*Problem statement:* Transcribe every record below word for word.

*Extracted material:*
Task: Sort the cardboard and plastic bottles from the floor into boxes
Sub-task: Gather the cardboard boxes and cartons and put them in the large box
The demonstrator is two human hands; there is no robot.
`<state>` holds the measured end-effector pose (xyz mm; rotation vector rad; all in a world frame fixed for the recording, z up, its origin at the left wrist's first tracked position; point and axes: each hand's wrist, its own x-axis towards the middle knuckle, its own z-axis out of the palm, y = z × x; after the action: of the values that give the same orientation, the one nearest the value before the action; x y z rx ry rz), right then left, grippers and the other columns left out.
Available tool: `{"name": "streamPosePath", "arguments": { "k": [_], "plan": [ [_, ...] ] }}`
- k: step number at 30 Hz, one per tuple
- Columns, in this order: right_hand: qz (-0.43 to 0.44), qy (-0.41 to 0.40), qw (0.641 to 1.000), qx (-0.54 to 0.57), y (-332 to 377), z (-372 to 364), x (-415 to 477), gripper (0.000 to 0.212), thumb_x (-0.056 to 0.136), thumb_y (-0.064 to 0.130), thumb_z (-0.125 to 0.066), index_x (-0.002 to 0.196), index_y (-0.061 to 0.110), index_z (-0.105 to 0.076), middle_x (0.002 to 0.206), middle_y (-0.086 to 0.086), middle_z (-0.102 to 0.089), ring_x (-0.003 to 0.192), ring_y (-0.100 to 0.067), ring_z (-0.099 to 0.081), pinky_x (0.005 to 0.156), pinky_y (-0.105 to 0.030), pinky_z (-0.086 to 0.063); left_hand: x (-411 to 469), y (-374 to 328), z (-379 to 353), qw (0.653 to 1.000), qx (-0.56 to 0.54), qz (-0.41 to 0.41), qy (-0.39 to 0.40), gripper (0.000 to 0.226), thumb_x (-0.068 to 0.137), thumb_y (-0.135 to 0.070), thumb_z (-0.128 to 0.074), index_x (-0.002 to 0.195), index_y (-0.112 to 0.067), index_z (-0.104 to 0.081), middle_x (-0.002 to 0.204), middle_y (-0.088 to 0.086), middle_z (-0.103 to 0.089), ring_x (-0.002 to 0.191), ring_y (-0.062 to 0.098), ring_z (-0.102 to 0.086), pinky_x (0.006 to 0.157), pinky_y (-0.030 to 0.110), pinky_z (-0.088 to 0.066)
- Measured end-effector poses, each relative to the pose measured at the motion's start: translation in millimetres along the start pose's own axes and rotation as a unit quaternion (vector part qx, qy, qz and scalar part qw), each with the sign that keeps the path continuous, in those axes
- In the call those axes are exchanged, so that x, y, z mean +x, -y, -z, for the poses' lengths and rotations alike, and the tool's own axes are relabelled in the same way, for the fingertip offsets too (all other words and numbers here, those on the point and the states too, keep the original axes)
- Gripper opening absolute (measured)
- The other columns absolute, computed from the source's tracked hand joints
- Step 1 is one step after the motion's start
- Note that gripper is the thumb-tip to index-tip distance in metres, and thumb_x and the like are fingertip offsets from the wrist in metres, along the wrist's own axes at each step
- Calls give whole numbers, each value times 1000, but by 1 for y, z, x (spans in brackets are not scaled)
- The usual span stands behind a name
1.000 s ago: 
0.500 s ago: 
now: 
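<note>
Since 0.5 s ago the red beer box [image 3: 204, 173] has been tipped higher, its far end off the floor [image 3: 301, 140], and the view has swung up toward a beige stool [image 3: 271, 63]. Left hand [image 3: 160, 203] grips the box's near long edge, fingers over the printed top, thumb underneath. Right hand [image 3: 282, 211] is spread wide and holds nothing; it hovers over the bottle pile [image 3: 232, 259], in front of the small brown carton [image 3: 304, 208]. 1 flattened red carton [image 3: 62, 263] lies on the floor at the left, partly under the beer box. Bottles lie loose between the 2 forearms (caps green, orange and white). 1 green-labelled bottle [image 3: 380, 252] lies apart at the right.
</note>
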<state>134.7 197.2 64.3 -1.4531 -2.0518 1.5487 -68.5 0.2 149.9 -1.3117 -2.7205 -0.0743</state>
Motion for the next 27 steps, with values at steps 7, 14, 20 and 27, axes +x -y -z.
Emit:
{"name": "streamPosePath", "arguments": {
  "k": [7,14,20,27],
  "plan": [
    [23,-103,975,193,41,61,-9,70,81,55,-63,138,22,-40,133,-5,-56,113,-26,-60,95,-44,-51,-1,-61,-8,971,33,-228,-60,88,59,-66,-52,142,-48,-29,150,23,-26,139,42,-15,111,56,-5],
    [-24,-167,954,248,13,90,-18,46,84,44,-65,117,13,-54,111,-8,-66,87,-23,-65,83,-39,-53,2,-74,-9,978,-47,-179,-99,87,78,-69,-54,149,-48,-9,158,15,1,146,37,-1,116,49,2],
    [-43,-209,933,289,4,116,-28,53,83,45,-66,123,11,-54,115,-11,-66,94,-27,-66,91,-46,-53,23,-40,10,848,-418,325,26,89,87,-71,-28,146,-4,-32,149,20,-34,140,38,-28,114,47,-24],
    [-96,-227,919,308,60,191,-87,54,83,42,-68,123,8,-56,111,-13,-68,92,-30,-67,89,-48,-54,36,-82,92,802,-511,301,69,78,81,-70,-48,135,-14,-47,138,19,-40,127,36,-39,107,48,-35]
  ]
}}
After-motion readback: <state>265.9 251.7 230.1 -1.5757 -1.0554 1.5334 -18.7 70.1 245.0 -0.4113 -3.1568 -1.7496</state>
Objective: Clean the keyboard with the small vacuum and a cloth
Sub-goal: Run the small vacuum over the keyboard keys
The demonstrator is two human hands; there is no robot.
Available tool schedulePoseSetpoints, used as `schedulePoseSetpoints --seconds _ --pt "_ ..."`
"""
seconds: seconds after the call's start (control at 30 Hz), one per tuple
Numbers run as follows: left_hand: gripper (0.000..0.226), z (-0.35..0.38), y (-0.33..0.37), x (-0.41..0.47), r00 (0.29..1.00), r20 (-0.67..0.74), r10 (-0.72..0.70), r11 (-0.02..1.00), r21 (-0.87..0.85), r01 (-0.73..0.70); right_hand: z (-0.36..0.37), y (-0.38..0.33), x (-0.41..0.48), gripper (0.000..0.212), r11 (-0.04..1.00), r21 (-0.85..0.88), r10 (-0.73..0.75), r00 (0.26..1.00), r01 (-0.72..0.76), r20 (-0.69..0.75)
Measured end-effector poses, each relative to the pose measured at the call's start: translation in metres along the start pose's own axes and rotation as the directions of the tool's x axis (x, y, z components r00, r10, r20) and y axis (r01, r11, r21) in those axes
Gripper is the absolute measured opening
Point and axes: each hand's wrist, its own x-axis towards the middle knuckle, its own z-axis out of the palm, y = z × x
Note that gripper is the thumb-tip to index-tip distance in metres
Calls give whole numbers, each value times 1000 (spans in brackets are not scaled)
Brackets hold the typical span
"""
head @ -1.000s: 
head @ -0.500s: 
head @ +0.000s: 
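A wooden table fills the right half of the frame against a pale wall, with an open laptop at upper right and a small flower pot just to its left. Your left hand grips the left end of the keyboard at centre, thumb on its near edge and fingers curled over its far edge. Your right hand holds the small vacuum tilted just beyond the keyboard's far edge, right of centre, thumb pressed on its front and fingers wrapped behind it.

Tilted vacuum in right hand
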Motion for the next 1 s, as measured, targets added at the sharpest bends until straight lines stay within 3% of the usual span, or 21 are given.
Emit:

*Solution to the exercise:*
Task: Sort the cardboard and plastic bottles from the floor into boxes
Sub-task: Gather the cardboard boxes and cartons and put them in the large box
The demonstrator is two human hands; there is no robot.
`<state>` holds the measured end-effector pose (xyz mm; rotation vector rad; all in a world frame fixed for the recording, z up, its origin at the left wrist's first tracked position; point and axes: each hand's wrist, its own x-axis towards the middle knuckle, its own z-axis out of the palm, y = z × x; after the action: of the values that give the same orientation, the one nearest the value before the action; x y z rx ry rz), right then left, grippers and the other columns left out.
Available tool: `{"name": "streamPosePath", "arguments": { "k": [_], "plan": [ [_, ...] ] }}`
- k: step number at 30 Hz, one per tuple
- Columns, in this order: right_hand: qz (-0.43 to 0.44), qy (-0.41 to 0.40), qw (0.641 to 1.000), qx (-0.54 to 0.57), y (-332 to 377), z (-372 to 364), x (-415 to 477), gripper (0.000 to 0.212), thumb_x (-0.056 to 0.136), thumb_y (-0.064 to 0.130), thumb_z (-0.125 to 0.066), index_x (-0.002 to 0.196), index_y (-0.061 to 0.110), index_z (-0.105 to 0.076), middle_x (0.002 to 0.206), middle_y (-0.086 to 0.086), middle_z (-0.102 to 0.089), ring_x (-0.003 to 0.192), ring_y (-0.100 to 0.067), ring_z (-0.099 to 0.081), pinky_x (0.005 to 0.156), pinky_y (-0.105 to 0.030), pinky_z (-0.086 to 0.063); left_hand: x (-411 to 469), y (-374 to 328), z (-379 to 353), qw (0.653 to 1.000), qx (-0.56 to 0.54), qz (-0.41 to 0.41), qy (-0.39 to 0.40), gripper (0.000 to 0.226), thumb_x (-0.068 to 0.137), thumb_y (-0.135 to 0.070), thumb_z (-0.128 to 0.074), index_x (-0.002 to 0.195), index_y (-0.112 to 0.067), index_z (-0.104 to 0.081), middle_x (-0.002 to 0.204), middle_y (-0.088 to 0.086), middle_z (-0.103 to 0.089), ring_x (-0.002 to 0.191), ring_y (-0.062 to 0.098), ring_z (-0.102 to 0.086), pinky_x (0.006 to 0.157), pinky_y (-0.030 to 0.110), pinky_z (-0.088 to 0.066)
- Measured end-effector poses, each relative to the pose measured at the motion's start: translation in millimetres along the start pose's own axes and rotation as a unit quaternion (vector part qx, qy, qz and scalar part qw), each with the sign that keeps the path continuous, in those axes
- In the call those axes are exchanged, so that x, y, z mean +x, -y, -z, for the poses' lengths and rotations alike, and the tool's own axes are relabelled in the same way, for the fingertip offsets too (all other words and numbers here, those on the point and the states too, keep the original axes)
- Gripper opening absolute (measured)
- The other columns absolute, computed from the source's tracked hand joints
- Step 1 is one step after the motion's start
- Note that gripper is the thumb-tip to index-tip distance in metres, and thumb_x and the like are fingertip offsets from the wrist in metres, along the wrist's own axes at each step
- Calls give whole numbers, each value times 1000, but by 1 for y, z, x (spans in brackets are not scaled)
- The usual span stands behind a name
1.000 s ago: 
0.500 s ago: 
now: 
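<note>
Since 0.5 s ago the red beer box [image 3: 204, 173] has been tipped higher, its far end off the floor [image 3: 301, 140], and the view has swung up toward a beige stool [image 3: 271, 63]. Left hand [image 3: 160, 203] grips the box's near long edge, fingers over the printed top, thumb underneath. Right hand [image 3: 282, 211] is spread wide and holds nothing; it hovers over the bottle pile [image 3: 232, 259], in front of the small brown carton [image 3: 304, 208]. 1 flattened red carton [image 3: 62, 263] lies on the floor at the left, partly under the beer box. Bottles lie loose between the 2 forearms (caps green, orange and white). 1 green-labelled bottle [image 3: 380, 252] lies apart at the right.
</note>
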<state>134.7 197.2 64.3 -1.4531 -2.0518 1.5487 -68.5 0.2 149.9 -1.3117 -2.7205 -0.0743</state>
Motion for the next 27 steps, with values at steps 7, 14, 20 and 27, axes +x -y -z.
Emit:
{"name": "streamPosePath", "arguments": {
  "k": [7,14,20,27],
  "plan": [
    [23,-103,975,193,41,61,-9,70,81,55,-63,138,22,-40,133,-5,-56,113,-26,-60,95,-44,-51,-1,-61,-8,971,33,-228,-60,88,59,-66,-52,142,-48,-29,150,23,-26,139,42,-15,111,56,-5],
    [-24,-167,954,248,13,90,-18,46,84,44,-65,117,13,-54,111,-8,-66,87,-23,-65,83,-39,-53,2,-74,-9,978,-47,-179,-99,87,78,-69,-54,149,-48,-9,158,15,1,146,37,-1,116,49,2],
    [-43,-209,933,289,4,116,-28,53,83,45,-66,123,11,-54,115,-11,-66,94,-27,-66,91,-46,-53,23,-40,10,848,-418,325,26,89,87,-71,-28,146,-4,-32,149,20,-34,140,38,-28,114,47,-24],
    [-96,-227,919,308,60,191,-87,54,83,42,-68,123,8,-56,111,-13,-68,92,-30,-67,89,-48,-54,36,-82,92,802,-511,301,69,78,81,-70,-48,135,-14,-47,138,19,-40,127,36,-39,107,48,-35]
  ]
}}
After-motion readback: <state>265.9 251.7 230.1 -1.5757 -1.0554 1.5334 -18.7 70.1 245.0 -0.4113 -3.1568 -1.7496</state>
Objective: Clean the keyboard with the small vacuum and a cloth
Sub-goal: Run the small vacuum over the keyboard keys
The demonstrator is two human hands; there is no robot.
Available tool schedulePoseSetpoints, used as `schedulePoseSetpoints --seconds _ --pt "_ ..."`
"""
seconds: seconds after the call's start (control at 30 Hz), one per tuple
Numbers run as follows: left_hand: gripper (0.000..0.226), z (-0.35..0.38), y (-0.33..0.37), x (-0.41..0.47), r00 (0.29..1.00), r20 (-0.67..0.74), r10 (-0.72..0.70), r11 (-0.02..1.00), r21 (-0.87..0.85), r01 (-0.73..0.70); right_hand: z (-0.36..0.37), y (-0.38..0.33), x (-0.41..0.48), gripper (0.000..0.212), r11 (-0.04..1.00), r21 (-0.85..0.88), r10 (-0.73..0.75), r00 (0.26..1.00), r01 (-0.72..0.76), r20 (-0.69..0.75)
Measured end-effector poses, each relative to the pose measured at the call's start: translation in metres along the start pose's own axes and rotation as the directions of the tool's x axis (x, y, z components r00, r10, r20) and y axis (r01, r11, r21) in those axes
Gripper is the absolute measured opening
Point and axes: each hand's wrist, its own x-axis towards the middle knuckle, its own z-axis out of the palm, y = z × x
Note that gripper is the thumb-tip to index-tip distance in metres
Calls give whole numbers, each value times 1000 (spans in brackets are not scaled)
Brackets hold the typical span
"""
head @ -1.000s: 
head @ -0.500s: 
head @ +0.000s: 
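A wooden table fills the right half of the frame against a pale wall, with an open laptop at upper right and a small flower pot just to its left. Your left hand grips the left end of the keyboard at centre, thumb on its near edge and fingers curled over its far edge. Your right hand holds the small vacuum tilted just beyond the keyboard's far edge, right of centre, thumb pressed on its front and fingers wrapped behind it.

Tilted vacuum in right hand
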Motion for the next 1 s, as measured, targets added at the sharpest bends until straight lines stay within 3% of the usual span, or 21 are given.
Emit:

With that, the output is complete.